1 Hijo mío, presta atención a mi sabiduría, inclina tu oído a mi prudencia,
2 para que guardes la discreción, y tus labios conserven el conocimiento.
3 Porque los labios de la extraña destilan miel, y su lengua es más suave que el aceite;
4 pero al final es amarga como el ajenjo, aguda como espada de dos filos.
5 Sus pies descienden a la muerte, sus pasos sólo logran el Seol.
6 No considera la senda de la vida; sus senderos son inestables, y no lo sabe.
7 Ahora pues, hijos míos, escuchadme, y no os apartéis de las palabras de mi boca.

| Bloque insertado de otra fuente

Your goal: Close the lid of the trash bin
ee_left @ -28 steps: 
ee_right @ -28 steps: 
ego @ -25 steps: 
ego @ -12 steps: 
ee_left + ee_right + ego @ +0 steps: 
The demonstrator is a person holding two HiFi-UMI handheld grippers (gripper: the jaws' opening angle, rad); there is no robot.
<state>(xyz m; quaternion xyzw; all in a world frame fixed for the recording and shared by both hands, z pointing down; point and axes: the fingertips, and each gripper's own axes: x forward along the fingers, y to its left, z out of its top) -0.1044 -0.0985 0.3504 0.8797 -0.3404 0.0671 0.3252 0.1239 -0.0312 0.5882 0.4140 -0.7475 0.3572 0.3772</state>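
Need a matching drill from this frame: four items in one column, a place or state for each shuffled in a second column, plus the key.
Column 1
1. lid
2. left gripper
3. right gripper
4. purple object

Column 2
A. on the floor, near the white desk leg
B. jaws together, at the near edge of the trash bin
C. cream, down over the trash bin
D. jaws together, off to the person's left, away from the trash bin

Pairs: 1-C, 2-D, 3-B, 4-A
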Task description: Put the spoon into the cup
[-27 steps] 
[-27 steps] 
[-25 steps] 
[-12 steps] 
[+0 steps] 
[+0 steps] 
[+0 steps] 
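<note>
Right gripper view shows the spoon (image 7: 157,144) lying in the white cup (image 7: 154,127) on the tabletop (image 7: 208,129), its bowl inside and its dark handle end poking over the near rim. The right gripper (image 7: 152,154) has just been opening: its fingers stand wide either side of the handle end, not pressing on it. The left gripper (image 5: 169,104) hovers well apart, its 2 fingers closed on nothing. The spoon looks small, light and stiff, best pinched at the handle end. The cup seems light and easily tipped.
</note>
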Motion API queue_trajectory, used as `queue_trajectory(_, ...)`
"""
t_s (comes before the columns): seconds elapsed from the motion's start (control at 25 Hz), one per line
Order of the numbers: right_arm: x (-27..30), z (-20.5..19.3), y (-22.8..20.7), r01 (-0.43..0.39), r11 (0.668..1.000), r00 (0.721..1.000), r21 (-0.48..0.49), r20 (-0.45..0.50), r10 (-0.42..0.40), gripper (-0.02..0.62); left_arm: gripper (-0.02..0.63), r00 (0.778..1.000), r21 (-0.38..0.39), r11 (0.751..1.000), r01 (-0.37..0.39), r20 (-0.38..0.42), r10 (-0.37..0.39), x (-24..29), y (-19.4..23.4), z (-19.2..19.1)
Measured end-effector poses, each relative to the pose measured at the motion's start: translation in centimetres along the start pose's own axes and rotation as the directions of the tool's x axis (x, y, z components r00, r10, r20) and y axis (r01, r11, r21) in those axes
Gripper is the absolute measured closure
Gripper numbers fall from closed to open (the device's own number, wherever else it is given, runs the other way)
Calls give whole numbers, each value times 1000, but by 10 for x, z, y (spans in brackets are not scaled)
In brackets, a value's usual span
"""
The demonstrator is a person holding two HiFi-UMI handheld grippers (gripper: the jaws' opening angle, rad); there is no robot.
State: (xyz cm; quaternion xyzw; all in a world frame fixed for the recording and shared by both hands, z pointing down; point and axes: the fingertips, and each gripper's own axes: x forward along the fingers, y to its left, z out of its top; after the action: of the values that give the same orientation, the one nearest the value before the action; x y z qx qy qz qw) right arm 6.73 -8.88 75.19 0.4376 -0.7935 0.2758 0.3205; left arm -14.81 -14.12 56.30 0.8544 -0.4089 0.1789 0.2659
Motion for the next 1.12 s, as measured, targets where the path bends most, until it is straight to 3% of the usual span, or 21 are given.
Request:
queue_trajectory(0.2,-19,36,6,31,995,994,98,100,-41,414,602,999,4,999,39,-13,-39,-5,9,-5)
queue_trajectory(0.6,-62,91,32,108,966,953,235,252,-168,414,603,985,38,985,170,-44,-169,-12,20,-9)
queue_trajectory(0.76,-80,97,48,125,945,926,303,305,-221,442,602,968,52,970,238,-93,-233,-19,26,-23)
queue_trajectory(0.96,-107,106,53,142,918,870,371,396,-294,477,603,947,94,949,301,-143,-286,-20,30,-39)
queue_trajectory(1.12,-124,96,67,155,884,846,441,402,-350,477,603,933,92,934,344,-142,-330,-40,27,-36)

8 Aleja de ella tu camino, y no te acerques a la puerta de su casa;
9 no sea que des tu vigor a otros y tus años al cruel;
10 no sea que se sacien los extraños de tus bienes, y tu esfuerzo vaya a casa del extranjero;
11 y al final te lamentes, cuando tu carne y tu cuerpo se hayan consumido,
12 y digas: ¡Cómo he aborrecido la instrucción, y mi corazón ha despreciado la corrección!
13 No he escuchado la voz de mis maestros, ni he inclinado mi oído a mis instructores.
14 He estado a punto de completa ruina en medio de la asamblea y la congregación.
15 Bebe agua de tu cisterna y agua fresca de tu pozo.
16 ¿Se derramarán por fuera tus manantiales, tus arroyos de aguas por las calles?
17 Sean para ti solo, y no para los extraños contigo.
18 Sea bendita tu fuente, y regocíjate con la mujer de tu juventud,
19 amante cierva y graciosa gacela; que sus senos te satisfagan en todo tiempo, su amor te embriague para siempre.
20 ¿Por qué has de embriagarte, hijo mío, con una extraña, y abrazar el seno de una desconocida?
21 Pues los caminos del hombre están delante de los ojos del SEÑOR, y El observa todos sus senderos.
22 De sus propias iniquidades será presa el impío, y en los lazos de su pecado quedará atrapado.